By the time we arrive in Bogor, a hilly town cooler than the city, we are told some 10,000 students have already gathered under the huge dome of the university’s stadium. The mostly Muslim students have filled the stadium floor, dividing themselves by gender. Young men wearing the navy blue jackets of their school sit on the left, and young women, mostly in white headscarves (called ‘jilbabs in Indonesian) that wrap around their faces and flow down a bit past their shoulders, sit on the right. Amien is ushered up to a dais and sits there cross-legged before a microphone, looking out at the sea of students. A kind of give-and-take dialogue begins. A wireless mike is passed around and one young man stands up. He thrusts his fist in the air and starts chanting “Gantung Suharto! Gantung Suharto!” or “Hang Suharto! Hang Suharto!” Slowly the rest of the students join in and the din fills the dome. Amien, still sitting cross-legged, looks down at his lap and smiles but doesn’t join in.

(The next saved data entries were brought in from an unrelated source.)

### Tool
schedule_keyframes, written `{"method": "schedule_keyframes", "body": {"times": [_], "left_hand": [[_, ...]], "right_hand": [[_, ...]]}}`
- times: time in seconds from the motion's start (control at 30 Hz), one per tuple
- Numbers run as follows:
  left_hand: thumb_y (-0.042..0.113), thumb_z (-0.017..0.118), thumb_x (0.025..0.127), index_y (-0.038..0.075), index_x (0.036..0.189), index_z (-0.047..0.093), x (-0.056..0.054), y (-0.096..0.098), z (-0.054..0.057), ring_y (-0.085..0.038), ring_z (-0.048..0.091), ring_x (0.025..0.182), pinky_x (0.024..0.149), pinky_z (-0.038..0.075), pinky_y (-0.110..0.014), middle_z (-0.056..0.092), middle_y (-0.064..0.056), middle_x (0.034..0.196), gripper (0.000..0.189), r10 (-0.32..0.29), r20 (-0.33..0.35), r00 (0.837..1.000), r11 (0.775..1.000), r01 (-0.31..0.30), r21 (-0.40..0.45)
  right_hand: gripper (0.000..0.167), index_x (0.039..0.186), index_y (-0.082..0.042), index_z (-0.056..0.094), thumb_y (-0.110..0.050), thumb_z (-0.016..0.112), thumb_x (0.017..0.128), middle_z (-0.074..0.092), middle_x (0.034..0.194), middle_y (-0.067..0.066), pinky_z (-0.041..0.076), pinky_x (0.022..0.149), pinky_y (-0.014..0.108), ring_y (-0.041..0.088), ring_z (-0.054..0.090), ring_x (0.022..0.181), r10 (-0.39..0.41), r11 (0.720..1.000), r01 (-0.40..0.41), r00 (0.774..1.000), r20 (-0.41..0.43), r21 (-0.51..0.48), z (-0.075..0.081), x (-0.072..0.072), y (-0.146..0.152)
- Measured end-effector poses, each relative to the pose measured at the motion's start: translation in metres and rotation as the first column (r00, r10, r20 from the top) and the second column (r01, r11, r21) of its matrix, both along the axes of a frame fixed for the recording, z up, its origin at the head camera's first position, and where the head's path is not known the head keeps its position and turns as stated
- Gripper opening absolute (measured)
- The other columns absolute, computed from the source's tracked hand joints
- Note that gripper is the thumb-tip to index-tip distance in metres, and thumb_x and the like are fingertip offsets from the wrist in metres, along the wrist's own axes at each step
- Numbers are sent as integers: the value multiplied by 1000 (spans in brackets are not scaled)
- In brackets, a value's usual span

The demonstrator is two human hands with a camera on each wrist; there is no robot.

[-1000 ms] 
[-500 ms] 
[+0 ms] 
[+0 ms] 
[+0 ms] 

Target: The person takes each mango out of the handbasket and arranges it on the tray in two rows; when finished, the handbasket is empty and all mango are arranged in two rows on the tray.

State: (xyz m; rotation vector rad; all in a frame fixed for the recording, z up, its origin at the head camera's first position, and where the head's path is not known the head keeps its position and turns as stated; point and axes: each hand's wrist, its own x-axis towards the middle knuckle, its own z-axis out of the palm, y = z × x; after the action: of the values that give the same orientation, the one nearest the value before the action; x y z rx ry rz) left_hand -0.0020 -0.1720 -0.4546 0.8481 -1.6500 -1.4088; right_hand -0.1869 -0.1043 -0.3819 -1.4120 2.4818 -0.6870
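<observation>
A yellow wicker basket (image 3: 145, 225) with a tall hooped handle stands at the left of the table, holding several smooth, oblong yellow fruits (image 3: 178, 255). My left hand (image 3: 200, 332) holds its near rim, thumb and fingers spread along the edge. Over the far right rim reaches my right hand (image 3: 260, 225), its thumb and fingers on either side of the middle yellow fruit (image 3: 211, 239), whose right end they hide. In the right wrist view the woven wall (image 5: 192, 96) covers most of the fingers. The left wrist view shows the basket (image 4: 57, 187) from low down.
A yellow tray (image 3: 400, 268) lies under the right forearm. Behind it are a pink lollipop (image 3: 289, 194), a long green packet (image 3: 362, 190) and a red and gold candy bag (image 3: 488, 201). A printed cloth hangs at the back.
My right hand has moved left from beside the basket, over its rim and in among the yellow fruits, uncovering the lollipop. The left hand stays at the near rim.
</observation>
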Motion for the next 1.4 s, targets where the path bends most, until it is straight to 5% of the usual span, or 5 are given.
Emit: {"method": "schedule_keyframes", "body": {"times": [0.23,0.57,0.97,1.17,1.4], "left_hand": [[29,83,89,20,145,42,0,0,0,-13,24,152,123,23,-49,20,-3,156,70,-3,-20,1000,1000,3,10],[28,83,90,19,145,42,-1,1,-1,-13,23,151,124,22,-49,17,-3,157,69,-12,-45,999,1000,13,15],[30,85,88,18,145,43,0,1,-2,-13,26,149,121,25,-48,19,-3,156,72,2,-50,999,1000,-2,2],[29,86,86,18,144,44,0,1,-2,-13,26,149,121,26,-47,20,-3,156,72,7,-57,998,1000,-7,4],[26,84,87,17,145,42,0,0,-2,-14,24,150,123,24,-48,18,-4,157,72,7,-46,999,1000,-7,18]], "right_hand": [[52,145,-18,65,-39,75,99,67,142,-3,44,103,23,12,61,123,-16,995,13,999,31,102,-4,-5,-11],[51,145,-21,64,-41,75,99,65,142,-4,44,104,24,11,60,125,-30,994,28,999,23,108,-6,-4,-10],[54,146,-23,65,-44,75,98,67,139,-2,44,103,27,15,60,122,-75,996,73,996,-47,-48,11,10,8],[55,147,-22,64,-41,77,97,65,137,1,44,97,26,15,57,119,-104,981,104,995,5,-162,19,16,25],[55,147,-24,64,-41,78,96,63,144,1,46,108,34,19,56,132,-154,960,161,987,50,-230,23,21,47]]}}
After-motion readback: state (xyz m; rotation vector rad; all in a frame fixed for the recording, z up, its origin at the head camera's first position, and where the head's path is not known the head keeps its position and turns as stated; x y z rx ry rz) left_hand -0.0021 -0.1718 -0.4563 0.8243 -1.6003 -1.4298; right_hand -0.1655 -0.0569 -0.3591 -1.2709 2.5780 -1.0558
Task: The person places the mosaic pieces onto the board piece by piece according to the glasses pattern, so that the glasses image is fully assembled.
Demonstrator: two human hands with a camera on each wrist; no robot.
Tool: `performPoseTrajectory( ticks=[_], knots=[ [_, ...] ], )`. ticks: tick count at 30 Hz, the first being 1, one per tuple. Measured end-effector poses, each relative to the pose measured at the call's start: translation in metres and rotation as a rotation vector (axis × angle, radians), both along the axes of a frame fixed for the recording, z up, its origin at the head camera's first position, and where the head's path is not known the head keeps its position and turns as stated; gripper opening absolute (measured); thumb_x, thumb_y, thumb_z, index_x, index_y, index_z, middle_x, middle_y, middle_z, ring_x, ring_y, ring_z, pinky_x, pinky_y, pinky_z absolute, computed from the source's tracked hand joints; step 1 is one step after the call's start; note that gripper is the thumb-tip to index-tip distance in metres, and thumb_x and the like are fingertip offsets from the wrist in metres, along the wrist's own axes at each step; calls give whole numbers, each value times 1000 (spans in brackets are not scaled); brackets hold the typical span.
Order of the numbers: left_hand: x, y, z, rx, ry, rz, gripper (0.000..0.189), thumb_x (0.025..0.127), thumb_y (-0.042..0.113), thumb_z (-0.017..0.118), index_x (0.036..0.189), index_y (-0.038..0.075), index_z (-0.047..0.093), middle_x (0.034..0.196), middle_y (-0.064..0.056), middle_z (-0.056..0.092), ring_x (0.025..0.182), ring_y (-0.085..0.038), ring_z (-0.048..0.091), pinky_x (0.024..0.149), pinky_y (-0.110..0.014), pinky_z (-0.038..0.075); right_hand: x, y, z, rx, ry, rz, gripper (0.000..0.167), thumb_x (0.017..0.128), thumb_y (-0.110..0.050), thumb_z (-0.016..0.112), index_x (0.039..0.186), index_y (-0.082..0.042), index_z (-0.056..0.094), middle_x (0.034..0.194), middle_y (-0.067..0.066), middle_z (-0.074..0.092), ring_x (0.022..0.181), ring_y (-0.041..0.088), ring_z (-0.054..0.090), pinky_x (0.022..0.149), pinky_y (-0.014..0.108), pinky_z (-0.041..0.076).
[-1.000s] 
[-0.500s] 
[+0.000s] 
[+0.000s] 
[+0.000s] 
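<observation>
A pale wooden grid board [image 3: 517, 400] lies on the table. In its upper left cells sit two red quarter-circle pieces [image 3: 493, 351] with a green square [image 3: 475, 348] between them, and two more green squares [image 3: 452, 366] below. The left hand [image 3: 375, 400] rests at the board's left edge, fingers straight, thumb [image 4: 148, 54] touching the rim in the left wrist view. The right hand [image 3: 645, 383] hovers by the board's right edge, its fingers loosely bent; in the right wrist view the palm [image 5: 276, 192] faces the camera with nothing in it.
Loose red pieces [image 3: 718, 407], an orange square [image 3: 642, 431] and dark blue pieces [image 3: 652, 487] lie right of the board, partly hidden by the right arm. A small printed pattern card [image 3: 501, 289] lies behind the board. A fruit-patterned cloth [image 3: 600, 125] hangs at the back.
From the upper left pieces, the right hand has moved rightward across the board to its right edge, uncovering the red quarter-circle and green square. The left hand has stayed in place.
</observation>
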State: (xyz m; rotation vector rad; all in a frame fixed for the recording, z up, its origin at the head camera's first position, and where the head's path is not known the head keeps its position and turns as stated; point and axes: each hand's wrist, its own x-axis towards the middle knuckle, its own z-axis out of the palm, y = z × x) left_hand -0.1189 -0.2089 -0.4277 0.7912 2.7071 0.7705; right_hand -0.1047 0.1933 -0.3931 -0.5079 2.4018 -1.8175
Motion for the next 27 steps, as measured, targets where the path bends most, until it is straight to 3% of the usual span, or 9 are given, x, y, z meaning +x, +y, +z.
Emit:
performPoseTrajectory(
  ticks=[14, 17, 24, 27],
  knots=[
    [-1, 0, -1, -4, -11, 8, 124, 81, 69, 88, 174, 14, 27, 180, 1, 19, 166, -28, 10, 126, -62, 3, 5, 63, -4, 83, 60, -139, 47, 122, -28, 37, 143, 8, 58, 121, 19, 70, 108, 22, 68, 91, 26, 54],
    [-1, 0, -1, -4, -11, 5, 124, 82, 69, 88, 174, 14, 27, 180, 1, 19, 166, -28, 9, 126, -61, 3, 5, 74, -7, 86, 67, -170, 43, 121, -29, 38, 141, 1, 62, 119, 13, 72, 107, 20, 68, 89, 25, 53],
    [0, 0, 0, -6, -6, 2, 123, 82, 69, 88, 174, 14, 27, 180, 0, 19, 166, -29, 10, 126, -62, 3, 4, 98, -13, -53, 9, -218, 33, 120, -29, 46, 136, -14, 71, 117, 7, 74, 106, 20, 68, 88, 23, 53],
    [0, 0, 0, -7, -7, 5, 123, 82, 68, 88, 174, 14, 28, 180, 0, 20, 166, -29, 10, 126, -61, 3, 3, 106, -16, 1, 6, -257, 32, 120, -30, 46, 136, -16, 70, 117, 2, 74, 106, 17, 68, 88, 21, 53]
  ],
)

Finally, he starts to speak and the chanting quiets. At fifty-five he has a boyish quality and a lilting way of speaking. “Rebuilding our country after Suharto may turn out to be harder than getting rid of Suharto,” he begins. Indonesia could become like Yugoslavia, torn asunder by ethnic hatred, or, he says, we could disintegrate like the former Soviet Union. The way out is through real political reform, free elections that will create a legitimate government. “Eventually we need to have a president directly elected like in America. But right now we need the freedom to create parties and elections for a new parliament.” As for Suharto, he says, we have a legal system that presumes innocence and we should let the legal system deal with him. “But maybe if he gave back 95 percent of his money—why not let him keep 5 percent for his old age, that’s all right—then maybe the Indonesian people, Inshallah, could find it in their hearts to have mercy on him.” The crowd laughs.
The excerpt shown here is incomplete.